WHAT YOU SHOULD DO:
Write every entry out again, unchanged.
[[ GIVEN DATA, beginning ]]
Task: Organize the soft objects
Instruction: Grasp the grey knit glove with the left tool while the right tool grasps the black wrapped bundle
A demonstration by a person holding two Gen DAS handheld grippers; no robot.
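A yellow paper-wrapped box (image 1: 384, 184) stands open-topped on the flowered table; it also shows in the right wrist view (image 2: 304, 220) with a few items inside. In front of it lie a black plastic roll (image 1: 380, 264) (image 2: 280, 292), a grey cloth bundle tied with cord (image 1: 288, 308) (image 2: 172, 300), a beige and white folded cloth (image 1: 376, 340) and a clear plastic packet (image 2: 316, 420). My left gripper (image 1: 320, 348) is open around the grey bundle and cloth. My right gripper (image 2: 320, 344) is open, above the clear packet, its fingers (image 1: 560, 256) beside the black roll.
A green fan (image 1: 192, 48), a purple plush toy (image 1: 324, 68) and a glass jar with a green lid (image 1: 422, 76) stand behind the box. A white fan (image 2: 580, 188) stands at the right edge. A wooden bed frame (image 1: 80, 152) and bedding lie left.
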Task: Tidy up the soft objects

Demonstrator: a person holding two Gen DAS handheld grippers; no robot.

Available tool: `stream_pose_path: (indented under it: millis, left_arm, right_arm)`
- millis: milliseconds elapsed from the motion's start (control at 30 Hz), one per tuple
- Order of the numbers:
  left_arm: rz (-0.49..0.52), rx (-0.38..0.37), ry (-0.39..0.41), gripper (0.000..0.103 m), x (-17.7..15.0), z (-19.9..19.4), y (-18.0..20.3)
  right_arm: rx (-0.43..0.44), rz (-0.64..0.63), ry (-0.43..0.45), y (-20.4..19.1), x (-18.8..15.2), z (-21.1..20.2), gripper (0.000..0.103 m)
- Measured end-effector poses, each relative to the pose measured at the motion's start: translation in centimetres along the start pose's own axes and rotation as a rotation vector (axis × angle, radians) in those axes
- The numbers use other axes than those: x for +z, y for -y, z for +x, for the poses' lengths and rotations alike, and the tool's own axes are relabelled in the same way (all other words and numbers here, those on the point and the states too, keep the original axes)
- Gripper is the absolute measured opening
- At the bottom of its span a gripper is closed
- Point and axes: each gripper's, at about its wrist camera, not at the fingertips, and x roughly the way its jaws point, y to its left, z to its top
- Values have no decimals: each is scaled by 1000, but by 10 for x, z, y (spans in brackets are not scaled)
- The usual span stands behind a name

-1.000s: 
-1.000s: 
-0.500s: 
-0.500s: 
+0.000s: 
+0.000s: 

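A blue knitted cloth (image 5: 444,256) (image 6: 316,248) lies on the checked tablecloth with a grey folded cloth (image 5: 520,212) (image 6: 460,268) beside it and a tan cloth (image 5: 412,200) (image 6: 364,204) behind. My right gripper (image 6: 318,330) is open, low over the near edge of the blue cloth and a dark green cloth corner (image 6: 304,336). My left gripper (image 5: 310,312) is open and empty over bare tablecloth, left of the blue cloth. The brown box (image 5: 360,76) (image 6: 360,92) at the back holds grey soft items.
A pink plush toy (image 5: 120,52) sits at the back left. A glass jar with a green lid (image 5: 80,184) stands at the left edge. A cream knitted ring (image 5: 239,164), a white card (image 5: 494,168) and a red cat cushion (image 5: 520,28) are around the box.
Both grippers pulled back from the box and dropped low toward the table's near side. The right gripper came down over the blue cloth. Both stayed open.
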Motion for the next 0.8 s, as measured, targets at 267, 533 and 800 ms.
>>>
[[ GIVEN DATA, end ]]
RESULT BELOW:
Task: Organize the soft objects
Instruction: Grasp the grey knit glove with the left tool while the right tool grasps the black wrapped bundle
A demonstration by a person holding two Gen DAS handheld grippers; no robot.
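A yellow paper-wrapped box (image 1: 384, 184) stands open-topped on the flowered table; it also shows in the right wrist view (image 2: 304, 220) with a few items inside. In front of it lie a black plastic roll (image 1: 380, 264) (image 2: 280, 292), a grey cloth bundle tied with cord (image 1: 288, 308) (image 2: 172, 300), a beige and white folded cloth (image 1: 376, 340) and a clear plastic packet (image 2: 316, 420). My left gripper (image 1: 320, 348) is open around the grey bundle and cloth. My right gripper (image 2: 320, 344) is open, above the clear packet, its fingers (image 1: 560, 256) beside the black roll.
A green fan (image 1: 192, 48), a purple plush toy (image 1: 324, 68) and a glass jar with a green lid (image 1: 422, 76) stand behind the box. A white fan (image 2: 580, 188) stands at the right edge. A wooden bed frame (image 1: 80, 152) and bedding lie left.
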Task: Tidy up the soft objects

Demonstrator: a person holding two Gen DAS handheld grippers; no robot.

Available tool: `stream_pose_path: (indented under it: millis, left_arm, right_arm)`
- millis: milliseconds elapsed from the motion's start (control at 30 Hz), one per tuple
- Order of the numbers:
  left_arm: rz (-0.49..0.52), rx (-0.38..0.37), ry (-0.39..0.41), gripper (0.000..0.103 m), x (-17.7..15.0), z (-19.9..19.4), y (-18.0..20.3)
  right_arm: rx (-0.43..0.44), rz (-0.64..0.63), ry (-0.43..0.45), y (-20.4..19.1), x (-18.8..15.2), z (-21.1..20.2), gripper (0.000..0.103 m)
- Measured end-effector poses, each relative to the pose measured at the motion's start: translation in centimetres along the start pose's own axes and rotation as a rotation vector (axis × angle, radians) in those axes
- The numbers use other axes than those: x for +z, y for -y, z for +x, for the poses' lengths and rotations alike, and the tool's own axes are relabelled in the same way (all other words and numbers here, those on the point and the states too, keep the original axes)
- Gripper is the absolute measured opening
- At the bottom of its span a gripper is closed
- Point and axes: each gripper's, at about its wrist camera, not at the fingertips, and x roughly the way its jaws point, y to its left, z to its top
- Values have no decimals: each is scaled by 1000, but by 10 for x, z, y (spans in brackets are not scaled)
- The usual span stands behind a name

-1.000s: 
-1.000s: 
-0.500s: 
-0.500s: 
+0.000s: 
+0.000s: 

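A blue knitted cloth (image 5: 444,256) (image 6: 316,248) lies on the checked tablecloth with a grey folded cloth (image 5: 520,212) (image 6: 460,268) beside it and a tan cloth (image 5: 412,200) (image 6: 364,204) behind. My right gripper (image 6: 318,330) is open, low over the near edge of the blue cloth and a dark green cloth corner (image 6: 304,336). My left gripper (image 5: 310,312) is open and empty over bare tablecloth, left of the blue cloth. The brown box (image 5: 360,76) (image 6: 360,92) at the back holds grey soft items.
A pink plush toy (image 5: 120,52) sits at the back left. A glass jar with a green lid (image 5: 80,184) stands at the left edge. A cream knitted ring (image 5: 239,164), a white card (image 5: 494,168) and a red cat cushion (image 5: 520,28) are around the box.
Both grippers pulled back from the box and dropped low toward the table's near side. The right gripper came down over the blue cloth. Both stayed open.
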Motion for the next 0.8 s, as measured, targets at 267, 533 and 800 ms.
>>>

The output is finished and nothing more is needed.